> _PROBLEM REQUIREMENTS_
The full data must be written out exactly, with every line included.

> _INPUT DATA_
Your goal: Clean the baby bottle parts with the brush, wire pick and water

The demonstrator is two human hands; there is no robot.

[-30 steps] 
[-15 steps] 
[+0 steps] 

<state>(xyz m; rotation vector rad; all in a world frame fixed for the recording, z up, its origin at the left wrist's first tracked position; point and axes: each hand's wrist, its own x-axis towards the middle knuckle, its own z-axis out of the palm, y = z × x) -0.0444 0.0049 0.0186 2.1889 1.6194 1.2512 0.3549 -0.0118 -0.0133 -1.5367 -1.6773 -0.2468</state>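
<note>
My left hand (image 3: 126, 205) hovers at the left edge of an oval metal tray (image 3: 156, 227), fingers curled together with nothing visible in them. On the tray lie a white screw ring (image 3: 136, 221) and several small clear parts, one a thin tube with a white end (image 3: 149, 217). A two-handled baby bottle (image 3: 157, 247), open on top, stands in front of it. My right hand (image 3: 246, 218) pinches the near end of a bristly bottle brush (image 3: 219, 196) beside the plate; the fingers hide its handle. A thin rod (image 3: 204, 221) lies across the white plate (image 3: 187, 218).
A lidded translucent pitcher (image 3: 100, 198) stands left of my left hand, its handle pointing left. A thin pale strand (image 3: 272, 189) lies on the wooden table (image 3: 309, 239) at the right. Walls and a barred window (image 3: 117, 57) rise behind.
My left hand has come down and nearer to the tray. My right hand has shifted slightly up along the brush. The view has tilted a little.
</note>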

> _WRITTEN SOLUTION_
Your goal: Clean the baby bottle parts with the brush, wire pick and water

The demonstrator is two human hands; there is no robot.

[-30 steps] 
[-15 steps] 
[+0 steps] 

<state>(xyz m; rotation vector rad; all in a world frame fixed for the recording, z up, its origin at the left wrist's first tracked position; point and axes: each hand's wrist, its own x-axis towards the middle knuckle, its own z-axis out of the palm, y = z × x) -0.0444 0.0049 0.0186 2.1889 1.6194 1.2512 0.3549 -0.0118 -0.0133 -1.5367 -1.6773 -0.2468</state>
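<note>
My left hand (image 3: 126, 205) hovers at the left edge of an oval metal tray (image 3: 156, 227), fingers curled together with nothing visible in them. On the tray lie a white screw ring (image 3: 136, 221) and several small clear parts, one a thin tube with a white end (image 3: 149, 217). A two-handled baby bottle (image 3: 157, 247), open on top, stands in front of it. My right hand (image 3: 246, 218) pinches the near end of a bristly bottle brush (image 3: 219, 196) beside the plate; the fingers hide its handle. A thin rod (image 3: 204, 221) lies across the white plate (image 3: 187, 218).
A lidded translucent pitcher (image 3: 100, 198) stands left of my left hand, its handle pointing left. A thin pale strand (image 3: 272, 189) lies on the wooden table (image 3: 309, 239) at the right. Walls and a barred window (image 3: 117, 57) rise behind.
My left hand has come down and nearer to the tray. My right hand has shifted slightly up along the brush. The view has tilted a little.
</note>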

What this exercise asked for has been supplied.